Changes are afoot in Scanlon
As of Sept. 25, Scanlon is losing its mayor.
Two-term mayor and longtime Carlton County resident Jim Putnam is stepping down and moving to Florida. Putnam and his wife, Kathi, were set to close on the sale of their Scanlon home Sept. 20 and Putnam said his final council meeting as mayor will be Sept. 24.
"I've enjoyed a lot of things as mayor, some not," said Putnam, with typical candor. "Being in office is not always fun. It's work and it's thankless sometimes. I hope people will remember when they come to a council meeting to work with the councilors and the people who represent them because they're basically giving their time -- it's not exactly a high-paying job."
Putnam leaves the position having accomplished some of his goals, and still working on a few more.
"The [Cloquet Area] Fire District merger -- long range I think it will be a good thing," he said, adding that the council passed a moratorium on the sale of synthetic drugs at its most recent meeting. "And there are a couple things I want to make sure get done."
He refers to a "road" -- giving no further description -- and mentions a proposed Tax Increment Financing (TIF) district in the area of the former Kolar Chevrolet and Sugar Daddys gentleman's club.
While Putnam said he would like to see city councilor and acting mayor Annette Bryant take the reins of the city, the job is open to any Scanlon resident who would like to apply. Residents need to submit an application to the city offices (located in the Scanlon Community Center at 2801 Dewey Ave.), and plan to attend the Scanlon City Council meeting at 5:30 p.m. Oct. 9, when the council will vote on a replacement to serve through 2014.
Putnam's departure will be felt beyond the Scanlon city limits. Active politically and as a volunteer for years, Putnam is a familiar face to many in the area, from his Cloquet High School classmates to the people who voted for or against him last year when he ran for the state legislature.
Putnam ran as the Republican Party candidate for House District 11A in 2012, the first year the seat existed, ultimately losing to DFL candidate Mike Sundin
"I wish things had been different -- I think I could have done a good job," Putnam said. "But the DFL party and the unions are pretty strong here."
Putnam campaigned as an "independent Republican" and stressed that it was more important to him to represent the people from the area than to toe the party line.

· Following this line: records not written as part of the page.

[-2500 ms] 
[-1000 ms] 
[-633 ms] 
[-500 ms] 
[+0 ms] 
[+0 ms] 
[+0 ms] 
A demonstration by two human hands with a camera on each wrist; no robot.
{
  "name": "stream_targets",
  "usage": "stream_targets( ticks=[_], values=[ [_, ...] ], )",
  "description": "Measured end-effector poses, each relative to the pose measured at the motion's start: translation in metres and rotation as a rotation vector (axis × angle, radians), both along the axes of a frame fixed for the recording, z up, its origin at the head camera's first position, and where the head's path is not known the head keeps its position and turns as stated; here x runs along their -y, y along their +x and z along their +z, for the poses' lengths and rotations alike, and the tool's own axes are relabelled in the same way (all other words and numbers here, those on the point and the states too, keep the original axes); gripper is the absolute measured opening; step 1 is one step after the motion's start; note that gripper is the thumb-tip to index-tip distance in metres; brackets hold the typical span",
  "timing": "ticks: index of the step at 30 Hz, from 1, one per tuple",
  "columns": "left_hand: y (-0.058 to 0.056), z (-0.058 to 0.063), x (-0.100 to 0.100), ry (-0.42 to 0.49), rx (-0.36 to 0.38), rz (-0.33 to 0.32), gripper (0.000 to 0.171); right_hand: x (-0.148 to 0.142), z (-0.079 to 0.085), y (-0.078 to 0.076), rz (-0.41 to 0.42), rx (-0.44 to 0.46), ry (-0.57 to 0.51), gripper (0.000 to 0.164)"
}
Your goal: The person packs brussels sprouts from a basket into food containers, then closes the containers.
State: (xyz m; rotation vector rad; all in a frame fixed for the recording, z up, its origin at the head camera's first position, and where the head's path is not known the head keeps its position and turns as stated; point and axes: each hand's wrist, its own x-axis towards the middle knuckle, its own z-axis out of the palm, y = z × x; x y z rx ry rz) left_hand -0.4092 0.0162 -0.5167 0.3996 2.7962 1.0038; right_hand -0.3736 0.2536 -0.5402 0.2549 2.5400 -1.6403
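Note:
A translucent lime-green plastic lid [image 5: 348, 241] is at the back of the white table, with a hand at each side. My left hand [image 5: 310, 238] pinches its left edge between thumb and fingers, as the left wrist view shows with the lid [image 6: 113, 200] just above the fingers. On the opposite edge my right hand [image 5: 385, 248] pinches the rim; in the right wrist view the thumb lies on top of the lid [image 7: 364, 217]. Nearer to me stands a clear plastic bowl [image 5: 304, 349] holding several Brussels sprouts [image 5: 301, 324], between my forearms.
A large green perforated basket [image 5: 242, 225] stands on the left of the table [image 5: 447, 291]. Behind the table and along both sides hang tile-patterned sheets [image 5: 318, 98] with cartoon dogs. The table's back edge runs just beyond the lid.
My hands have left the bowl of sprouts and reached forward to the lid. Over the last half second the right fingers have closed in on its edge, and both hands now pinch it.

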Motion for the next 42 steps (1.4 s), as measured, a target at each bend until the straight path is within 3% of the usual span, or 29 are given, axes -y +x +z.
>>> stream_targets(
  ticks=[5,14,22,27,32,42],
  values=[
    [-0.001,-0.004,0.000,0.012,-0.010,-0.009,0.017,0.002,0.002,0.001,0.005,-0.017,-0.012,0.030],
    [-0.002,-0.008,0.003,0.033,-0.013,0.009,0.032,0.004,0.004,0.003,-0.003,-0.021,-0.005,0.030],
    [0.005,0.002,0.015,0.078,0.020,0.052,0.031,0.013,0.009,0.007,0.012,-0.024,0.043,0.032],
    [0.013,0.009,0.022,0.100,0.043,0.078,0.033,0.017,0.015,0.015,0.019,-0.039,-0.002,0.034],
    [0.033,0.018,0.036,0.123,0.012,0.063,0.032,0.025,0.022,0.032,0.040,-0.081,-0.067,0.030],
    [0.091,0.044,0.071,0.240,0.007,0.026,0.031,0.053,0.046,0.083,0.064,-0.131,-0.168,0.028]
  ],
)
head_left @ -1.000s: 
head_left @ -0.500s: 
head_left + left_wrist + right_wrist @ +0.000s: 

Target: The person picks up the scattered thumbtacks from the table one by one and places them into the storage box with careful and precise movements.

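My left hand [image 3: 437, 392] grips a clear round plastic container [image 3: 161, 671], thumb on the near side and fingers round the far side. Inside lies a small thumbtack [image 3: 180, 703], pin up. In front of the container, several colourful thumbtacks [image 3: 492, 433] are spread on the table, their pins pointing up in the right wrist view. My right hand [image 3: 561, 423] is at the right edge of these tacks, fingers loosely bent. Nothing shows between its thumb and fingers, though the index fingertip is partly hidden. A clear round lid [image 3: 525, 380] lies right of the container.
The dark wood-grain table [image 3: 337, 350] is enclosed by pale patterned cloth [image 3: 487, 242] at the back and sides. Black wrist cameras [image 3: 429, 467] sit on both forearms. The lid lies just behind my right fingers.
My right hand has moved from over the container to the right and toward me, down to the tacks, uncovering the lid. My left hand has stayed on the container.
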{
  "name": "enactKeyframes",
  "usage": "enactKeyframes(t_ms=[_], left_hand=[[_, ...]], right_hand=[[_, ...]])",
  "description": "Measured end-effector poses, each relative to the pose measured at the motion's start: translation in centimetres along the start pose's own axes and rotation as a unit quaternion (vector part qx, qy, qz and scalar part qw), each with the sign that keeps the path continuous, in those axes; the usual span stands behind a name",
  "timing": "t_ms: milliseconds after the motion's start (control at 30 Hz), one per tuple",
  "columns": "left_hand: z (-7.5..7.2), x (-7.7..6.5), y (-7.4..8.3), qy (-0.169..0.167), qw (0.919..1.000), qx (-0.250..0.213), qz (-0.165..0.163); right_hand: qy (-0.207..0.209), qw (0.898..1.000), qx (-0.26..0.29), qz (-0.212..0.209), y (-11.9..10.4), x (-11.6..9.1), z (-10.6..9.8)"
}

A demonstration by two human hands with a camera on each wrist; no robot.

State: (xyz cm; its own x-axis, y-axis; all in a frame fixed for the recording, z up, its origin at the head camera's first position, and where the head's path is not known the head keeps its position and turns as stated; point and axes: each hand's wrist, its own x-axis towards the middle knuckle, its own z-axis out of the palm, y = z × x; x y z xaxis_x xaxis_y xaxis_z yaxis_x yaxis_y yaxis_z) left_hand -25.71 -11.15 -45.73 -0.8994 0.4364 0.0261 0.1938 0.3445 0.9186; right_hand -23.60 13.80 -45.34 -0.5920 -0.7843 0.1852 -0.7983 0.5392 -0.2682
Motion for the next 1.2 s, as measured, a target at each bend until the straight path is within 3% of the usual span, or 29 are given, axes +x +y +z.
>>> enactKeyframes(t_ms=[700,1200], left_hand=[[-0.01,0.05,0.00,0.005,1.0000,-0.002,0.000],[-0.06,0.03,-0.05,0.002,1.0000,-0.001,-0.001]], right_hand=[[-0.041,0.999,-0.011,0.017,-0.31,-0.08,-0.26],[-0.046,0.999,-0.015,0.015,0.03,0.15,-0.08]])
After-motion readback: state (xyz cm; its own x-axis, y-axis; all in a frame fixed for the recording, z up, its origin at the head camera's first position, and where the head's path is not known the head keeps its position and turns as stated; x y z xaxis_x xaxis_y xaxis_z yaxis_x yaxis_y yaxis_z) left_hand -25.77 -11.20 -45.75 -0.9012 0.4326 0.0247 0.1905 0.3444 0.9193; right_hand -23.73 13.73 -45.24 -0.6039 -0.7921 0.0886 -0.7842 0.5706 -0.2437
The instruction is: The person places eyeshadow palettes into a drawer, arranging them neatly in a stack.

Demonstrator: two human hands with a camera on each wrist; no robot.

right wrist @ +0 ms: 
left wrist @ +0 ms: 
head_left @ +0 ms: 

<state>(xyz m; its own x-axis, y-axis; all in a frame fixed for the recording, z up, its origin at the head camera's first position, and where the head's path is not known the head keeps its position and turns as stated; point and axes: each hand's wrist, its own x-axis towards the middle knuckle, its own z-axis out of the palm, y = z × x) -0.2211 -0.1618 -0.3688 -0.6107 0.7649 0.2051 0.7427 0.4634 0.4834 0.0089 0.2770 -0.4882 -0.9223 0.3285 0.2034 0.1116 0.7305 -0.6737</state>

He has no regrets about that, except that he lost.
"I just want to thank the people who helped me," Putnam said. "Those who helped know who you are."
He proudly shared a letter from attorney Pete Radosevich, who also hosts CAT-7's "Harry's Gang," a local talk show which frequently focuses on politics.
"When a guy is willing to put himself out there, simply because he wants to serve his community, I find that pretty respectable," wrote Radosevich, who had thrown his hat in the ring on DFL side during the primary election season. "You campaigned with honor and I respect that."
Putnam said one of the last political events he plans to attend is a meet-n-greet on Sept. 20 for the Republican candidate for U.S. Congress, Stewart Mills.
"It's smart to start almost a year early," he said. "I've learned that politics is about awareness and money. You need to get out there and let the people know what you want to do."
Putnam's departure will also have an impact on the local Eagle's Club, where he served as president for the past eight years. (Don Sparring will be the new Cloquet Eagles Club president.)
Putnam served his first and last day as district Eagles president two weeks ago at the district convention in Grand Rapids. It was bittersweet, he said.
Still, there is much to look forward to. Living closer to his son, Shawn, and a new grandbaby will be a bonus. (An associate professor at the University of Central Florida, Shawn lives in Orlando. Putnam's other two sons, Chris and Chad, both live and work in Pittsburgh, Penn.) Warmer weather might be kinder to his hands and feet. Living near the Gulf won't be bad either.
Still, the Putnams aren't saying goodbye to Carlton County forever, he hastened to add.
They definitely will come back from their new home in Port Charlotte to visit.
"My mother still lives here, and we've had people offer us a place to stay next summer," Putnam said. "We'd like to move my mom down to Florida, but people don't leave their roots that often. I can't believe I did."